# Assignment
Among the entries below, take the line with "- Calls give" and the line with "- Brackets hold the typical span", and output them and every line between them exactly, with nothing else.

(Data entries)
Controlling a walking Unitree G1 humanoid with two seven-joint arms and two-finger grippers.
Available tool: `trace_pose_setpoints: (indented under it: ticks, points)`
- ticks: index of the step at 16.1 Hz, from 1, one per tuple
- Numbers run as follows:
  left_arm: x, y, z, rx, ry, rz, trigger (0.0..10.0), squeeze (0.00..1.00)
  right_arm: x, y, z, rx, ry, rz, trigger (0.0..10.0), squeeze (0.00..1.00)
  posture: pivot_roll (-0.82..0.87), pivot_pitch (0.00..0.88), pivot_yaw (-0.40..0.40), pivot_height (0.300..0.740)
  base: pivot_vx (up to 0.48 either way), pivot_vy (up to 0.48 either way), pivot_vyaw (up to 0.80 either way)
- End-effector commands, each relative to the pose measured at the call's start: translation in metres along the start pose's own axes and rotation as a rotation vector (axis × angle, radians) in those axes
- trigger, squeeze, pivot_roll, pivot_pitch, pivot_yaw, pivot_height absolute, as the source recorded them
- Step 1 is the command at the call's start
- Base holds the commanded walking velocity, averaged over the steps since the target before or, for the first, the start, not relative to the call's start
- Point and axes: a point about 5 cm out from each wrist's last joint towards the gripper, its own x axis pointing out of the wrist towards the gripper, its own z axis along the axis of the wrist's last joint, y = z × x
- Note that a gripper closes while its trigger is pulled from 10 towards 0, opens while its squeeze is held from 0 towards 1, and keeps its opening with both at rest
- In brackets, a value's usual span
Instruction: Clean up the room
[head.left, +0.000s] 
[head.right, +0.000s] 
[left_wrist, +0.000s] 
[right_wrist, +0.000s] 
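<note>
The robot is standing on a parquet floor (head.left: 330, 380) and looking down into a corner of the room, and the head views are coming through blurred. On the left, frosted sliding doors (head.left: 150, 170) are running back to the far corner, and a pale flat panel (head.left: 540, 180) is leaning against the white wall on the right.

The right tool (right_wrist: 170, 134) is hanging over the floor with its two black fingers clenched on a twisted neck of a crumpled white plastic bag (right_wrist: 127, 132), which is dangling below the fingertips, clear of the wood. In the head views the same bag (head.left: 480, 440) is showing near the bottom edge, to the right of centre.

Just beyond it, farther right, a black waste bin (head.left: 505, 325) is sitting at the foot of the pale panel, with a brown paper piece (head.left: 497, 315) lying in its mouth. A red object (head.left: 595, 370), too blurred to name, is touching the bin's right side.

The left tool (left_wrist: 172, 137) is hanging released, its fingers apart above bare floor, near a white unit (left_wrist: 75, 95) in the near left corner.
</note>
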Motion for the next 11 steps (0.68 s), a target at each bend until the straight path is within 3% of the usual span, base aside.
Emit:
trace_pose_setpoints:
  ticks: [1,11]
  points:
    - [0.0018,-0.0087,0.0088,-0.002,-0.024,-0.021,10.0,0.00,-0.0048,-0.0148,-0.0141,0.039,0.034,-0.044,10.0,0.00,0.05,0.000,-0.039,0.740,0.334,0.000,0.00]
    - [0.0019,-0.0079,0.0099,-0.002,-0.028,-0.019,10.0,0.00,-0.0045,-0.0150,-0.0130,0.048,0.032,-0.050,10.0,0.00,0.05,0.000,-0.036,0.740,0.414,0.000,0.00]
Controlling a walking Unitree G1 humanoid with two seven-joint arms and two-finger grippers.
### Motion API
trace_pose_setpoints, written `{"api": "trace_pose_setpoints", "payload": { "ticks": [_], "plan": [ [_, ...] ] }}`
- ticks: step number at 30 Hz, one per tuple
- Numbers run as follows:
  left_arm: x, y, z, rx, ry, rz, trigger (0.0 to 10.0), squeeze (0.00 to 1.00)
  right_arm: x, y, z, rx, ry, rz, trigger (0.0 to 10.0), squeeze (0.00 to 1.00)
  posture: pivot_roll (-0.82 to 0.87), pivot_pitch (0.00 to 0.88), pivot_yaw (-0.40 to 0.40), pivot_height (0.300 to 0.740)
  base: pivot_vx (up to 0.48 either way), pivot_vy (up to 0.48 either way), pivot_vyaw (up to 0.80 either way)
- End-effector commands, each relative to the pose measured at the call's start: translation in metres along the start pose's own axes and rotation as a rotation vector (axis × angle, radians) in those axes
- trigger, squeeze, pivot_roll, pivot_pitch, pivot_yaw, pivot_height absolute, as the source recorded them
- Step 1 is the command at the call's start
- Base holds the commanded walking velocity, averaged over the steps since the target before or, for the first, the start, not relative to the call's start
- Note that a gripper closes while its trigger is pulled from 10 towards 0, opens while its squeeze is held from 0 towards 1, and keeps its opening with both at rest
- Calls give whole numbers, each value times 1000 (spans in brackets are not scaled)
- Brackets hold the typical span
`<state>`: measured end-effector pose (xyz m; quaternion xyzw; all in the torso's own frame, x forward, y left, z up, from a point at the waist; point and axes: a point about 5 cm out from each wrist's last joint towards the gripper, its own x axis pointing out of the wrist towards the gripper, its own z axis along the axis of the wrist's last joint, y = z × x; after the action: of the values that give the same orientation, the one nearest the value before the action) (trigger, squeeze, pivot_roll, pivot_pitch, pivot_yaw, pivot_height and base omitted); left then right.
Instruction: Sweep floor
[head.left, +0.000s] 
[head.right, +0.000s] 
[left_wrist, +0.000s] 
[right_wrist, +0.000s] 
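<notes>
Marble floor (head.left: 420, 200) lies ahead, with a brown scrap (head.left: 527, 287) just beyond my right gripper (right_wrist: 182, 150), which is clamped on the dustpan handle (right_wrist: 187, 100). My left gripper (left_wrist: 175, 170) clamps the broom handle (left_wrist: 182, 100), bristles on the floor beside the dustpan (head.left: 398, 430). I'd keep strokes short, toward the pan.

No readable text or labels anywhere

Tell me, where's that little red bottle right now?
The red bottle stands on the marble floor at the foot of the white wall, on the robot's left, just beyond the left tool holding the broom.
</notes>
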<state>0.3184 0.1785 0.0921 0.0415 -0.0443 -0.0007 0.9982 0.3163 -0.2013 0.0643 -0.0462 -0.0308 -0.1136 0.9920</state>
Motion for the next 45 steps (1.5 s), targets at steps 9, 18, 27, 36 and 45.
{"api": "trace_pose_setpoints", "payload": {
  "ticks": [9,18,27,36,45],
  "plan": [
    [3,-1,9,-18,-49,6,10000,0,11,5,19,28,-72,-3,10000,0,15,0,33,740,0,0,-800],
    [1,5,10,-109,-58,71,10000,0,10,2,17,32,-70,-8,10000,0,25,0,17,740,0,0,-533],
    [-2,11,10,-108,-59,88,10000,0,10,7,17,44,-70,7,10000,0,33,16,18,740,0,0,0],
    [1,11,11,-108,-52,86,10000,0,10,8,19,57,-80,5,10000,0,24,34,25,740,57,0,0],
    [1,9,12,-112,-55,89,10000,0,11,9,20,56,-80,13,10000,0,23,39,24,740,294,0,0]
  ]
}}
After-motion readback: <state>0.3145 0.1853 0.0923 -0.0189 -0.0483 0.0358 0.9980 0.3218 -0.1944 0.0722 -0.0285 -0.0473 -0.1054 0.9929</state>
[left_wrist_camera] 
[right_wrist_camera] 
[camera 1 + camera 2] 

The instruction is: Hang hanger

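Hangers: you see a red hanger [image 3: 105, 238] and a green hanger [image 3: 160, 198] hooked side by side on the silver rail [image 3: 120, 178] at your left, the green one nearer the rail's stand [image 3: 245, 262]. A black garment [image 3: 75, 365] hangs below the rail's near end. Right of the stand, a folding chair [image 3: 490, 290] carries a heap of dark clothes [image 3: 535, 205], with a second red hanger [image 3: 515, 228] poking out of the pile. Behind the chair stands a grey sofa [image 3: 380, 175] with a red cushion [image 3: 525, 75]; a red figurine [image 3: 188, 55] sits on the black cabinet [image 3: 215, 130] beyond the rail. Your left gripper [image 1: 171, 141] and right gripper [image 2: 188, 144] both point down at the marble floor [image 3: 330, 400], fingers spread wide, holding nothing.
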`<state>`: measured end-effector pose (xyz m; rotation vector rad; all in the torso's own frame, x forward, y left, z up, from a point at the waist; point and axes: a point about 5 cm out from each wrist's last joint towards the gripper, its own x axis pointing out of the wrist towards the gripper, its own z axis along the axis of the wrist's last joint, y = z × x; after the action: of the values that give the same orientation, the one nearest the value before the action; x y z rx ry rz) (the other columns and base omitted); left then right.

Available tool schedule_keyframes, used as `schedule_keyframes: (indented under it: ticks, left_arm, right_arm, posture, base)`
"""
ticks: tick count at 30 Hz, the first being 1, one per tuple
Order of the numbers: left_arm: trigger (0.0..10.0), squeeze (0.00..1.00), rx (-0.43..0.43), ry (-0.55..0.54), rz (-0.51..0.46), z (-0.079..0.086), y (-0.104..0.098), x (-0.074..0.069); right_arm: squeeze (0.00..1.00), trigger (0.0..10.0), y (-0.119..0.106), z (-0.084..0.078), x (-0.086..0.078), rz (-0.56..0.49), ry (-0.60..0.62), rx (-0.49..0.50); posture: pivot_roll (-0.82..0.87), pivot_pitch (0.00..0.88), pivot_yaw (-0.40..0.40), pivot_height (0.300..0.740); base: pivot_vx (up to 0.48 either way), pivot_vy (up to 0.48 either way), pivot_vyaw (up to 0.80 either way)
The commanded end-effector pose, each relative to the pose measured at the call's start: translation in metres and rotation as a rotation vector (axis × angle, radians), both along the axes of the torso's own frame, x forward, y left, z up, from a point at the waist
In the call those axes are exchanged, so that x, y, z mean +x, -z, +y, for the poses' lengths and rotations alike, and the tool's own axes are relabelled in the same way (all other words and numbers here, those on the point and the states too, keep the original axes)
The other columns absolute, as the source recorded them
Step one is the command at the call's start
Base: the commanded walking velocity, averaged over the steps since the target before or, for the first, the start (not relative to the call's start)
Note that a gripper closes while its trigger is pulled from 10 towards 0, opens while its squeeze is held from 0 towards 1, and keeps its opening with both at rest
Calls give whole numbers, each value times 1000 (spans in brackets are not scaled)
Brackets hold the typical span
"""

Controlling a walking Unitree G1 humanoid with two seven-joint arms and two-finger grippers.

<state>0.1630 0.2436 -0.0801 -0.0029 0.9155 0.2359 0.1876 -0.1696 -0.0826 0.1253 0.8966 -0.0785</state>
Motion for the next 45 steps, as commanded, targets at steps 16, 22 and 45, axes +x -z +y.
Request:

# Written answer
- Calls give whole numbers, each value times 1000 (spans in brackets are not scaled)
- Brackets hold the typical span

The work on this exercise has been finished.